About Opioid Overdose

Overdose Deaths – A National and World Epidemic

​190,000 people worldwide die from drugs-related deaths, predominantly related to opioid overdose.

  • Drug overdose is the leading cause of injury-related deaths, greater than car accidents and homicide
  • Opioids—prescription pain relievers, heroin and synthetic opioid fentanyl—are the main driver of overdose deaths
  • 63,600 Americans died from drug overdoses in 2016
  • Opioids account for more than 66% of all overdose deaths – killing more than 42,000 people in 2016

​Sources: SAMSHA 2014 National Survey on Drug Use, CDC Drug Overdose Data,  and Health and the World Drug Report 2015

Opioids Represent 66% of All Overdose Deaths

Drug overdose is the leading cause of accidental death in the United States. Killing more people than car accidents and guns – more than 63,600 Americans died from drug overdoses in 2016. In fact overdose is the leading cause of death for Americans under 50.

Of the 63,600 reported overdose deaths  – Opioids killed 42,249 people in 2016 – representing 66% of all overdose deaths. There is a growing body of evidence to suggest that opioid overdose deaths are under-reported. One fifth to one quarter of death certificates do not identify a specific drug. This results in underestimating  the involved drug and additional errors when measuring rates across time.

Provisional data for 2017 from the CDC show no signs of the epidemic slowing down, with an estimate of more than 66,000 overdose deaths for the year with more state reporting due.
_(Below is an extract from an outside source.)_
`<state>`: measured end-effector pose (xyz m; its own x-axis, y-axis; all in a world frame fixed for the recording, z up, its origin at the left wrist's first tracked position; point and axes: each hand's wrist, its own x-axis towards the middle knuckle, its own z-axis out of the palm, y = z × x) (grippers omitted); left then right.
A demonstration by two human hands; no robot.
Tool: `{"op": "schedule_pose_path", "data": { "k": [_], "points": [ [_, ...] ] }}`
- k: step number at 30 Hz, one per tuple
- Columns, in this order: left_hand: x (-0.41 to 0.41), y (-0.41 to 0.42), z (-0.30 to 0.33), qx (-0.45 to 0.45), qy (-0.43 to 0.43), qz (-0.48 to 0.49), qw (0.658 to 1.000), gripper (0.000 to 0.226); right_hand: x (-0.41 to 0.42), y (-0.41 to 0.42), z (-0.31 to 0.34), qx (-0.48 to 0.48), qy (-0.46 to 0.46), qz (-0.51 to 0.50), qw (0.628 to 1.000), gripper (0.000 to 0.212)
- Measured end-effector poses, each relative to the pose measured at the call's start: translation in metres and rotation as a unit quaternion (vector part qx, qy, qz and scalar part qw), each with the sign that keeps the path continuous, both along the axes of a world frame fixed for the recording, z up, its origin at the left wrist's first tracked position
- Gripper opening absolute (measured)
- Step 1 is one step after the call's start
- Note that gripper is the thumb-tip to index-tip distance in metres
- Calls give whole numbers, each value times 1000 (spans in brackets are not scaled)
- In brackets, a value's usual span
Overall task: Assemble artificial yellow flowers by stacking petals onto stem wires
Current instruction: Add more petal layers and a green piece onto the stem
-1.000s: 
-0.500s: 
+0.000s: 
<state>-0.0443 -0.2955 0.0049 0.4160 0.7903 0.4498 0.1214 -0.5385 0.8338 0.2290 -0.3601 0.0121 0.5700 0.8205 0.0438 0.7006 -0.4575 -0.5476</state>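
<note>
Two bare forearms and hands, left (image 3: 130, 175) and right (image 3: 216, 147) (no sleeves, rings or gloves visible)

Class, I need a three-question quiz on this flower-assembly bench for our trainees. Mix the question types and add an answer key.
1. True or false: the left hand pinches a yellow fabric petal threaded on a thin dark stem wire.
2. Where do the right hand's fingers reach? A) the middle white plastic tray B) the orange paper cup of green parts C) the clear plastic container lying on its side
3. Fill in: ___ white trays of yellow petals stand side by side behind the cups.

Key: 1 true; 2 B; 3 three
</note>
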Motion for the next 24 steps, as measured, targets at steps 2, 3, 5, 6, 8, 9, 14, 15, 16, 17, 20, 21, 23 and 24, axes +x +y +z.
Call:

Source: CDC www.cdc.gov/drugoverdose/data/ 

CDC 2000-2016 data illustrates two distinct trends driving America’s opioid overdose epidemic: a 16-year increase in deaths from prescription opioid overdoses, and a recent surge in illicit opioid overdoses driven mainly by heroin and illegally-made fentanyl. Both of these trends continued in 2016.

Source: CDC www.cdc.gov/drugoverdose/data/ 

Nearly Half

Nearly half of all overdose deaths involve a prescription opioid. ​Overdose deaths involving prescription opioids were five times higher in 2016 than 1999. From 1999 to 2016, more than 200,000 people have died in the U.S. from overdoses related to prescription opioids.

1000 People Treated ER

Each day more than 1000 people are treated in ER’s for not using prescription opioids as directed.

Every State in the Nation is Affected

CDC 2016 state data shows the overdose age-adjusted rates for a view across America. The darker the red, the greater the overdose death rate. BubHugs’ home state of Nevada is ranked 23rd in the nation for overdose deaths (21.7 per 100,000). In 2016, the five states with the highest rates of death due to drug overdose were West Virginia (52.0 per 100,000), Ohio (39.1 per 100,000), New Hampshire (39.0 per 100,000), Pennsylvania (37.9 per 100,000) and (Kentucky (33.5 per 100,000)

We recommend that you visit the CDC State Overdose Death Rate Data website to review how your state compares nationally.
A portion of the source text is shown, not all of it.